WHAT YOU WILL DO » Give back, exactly as written, the lines from the first line of the data below through the line with "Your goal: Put", and omit the pictures.

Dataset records

[Start of Attachment]

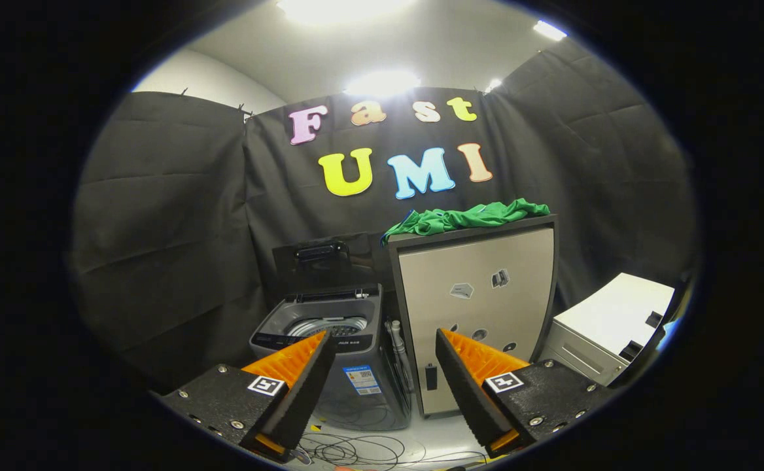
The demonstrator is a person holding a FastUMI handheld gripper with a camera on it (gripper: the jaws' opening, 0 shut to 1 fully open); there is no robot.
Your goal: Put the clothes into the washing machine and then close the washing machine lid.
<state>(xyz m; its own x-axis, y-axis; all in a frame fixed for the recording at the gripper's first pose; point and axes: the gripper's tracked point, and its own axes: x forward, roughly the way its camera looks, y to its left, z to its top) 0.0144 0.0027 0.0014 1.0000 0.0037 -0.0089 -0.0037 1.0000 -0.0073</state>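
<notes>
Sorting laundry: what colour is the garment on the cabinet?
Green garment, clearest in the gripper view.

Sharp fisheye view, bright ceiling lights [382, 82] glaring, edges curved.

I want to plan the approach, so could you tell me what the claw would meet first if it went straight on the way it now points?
The open claw holds nothing. Straight on, it would probably meet the front of the tall cabinet near its edge beside the washing machine, though depth is unclear. The green clothes lie higher, on the cabinet's top.
</notes>
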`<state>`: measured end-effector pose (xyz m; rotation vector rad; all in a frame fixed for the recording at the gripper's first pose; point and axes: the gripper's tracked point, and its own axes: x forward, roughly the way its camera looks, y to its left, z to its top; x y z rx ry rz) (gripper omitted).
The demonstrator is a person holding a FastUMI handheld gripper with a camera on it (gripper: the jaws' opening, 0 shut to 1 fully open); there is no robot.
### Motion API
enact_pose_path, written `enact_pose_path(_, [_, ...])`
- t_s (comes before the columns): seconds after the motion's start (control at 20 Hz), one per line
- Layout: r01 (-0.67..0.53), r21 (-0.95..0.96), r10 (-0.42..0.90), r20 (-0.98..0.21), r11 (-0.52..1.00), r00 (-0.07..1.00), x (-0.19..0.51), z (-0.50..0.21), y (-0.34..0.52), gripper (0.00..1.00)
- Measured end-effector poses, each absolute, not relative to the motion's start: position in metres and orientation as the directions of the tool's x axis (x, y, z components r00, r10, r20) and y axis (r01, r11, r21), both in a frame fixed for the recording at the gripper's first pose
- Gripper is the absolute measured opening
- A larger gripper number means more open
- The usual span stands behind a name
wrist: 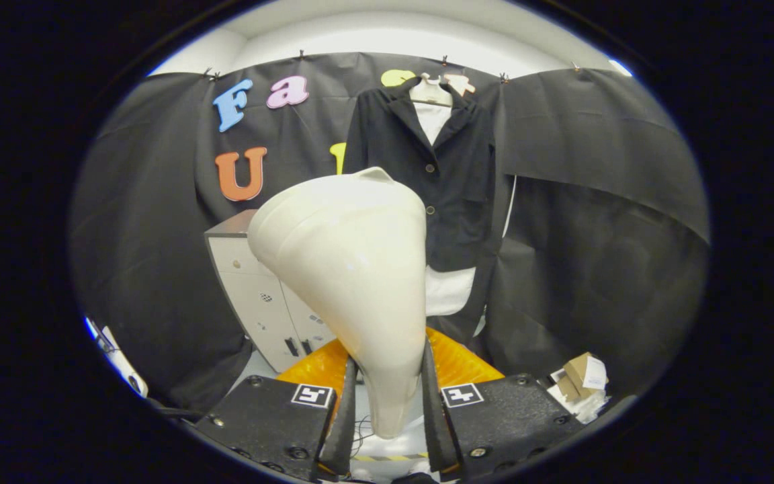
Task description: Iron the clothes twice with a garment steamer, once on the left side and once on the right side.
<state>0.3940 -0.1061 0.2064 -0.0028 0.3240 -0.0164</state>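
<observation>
The garment steamer (350, 269) stands upright between the jaws of the gripper (387, 403), which are closed on its narrow handle. Beyond its wide cream head, a dark jacket (444, 181) hangs on a hanger (431, 91) against the booth wall, beside a white cabinet (259, 296).

A cream, cone-shaped garment steamer (347, 269) is held upright, tilted slightly. Beyond it, a dark buttoned jacket (447, 181) is hung over a white shirt (433, 117).

Garment steamer (350, 269) clamped between both fingers (345, 417), dark jacket (454, 181) hanging beyond.
</observation>
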Motion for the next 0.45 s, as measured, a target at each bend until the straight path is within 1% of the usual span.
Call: enact_pose_path(0.45, [0.013, 0.01, -0.01, -0.304, 1.0, 0.953, 0.383, 0.216, -0.111, 0.45])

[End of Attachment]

ANSWER BOX »
The demonstrator is a person holding a FastUMI handheld gripper with a camera on it (gripper: the jaws' opening, 0 shut to 1 fully open); there is no robot.
Your goal: Put the clothes into the washing machine and then close the washing machine lid.

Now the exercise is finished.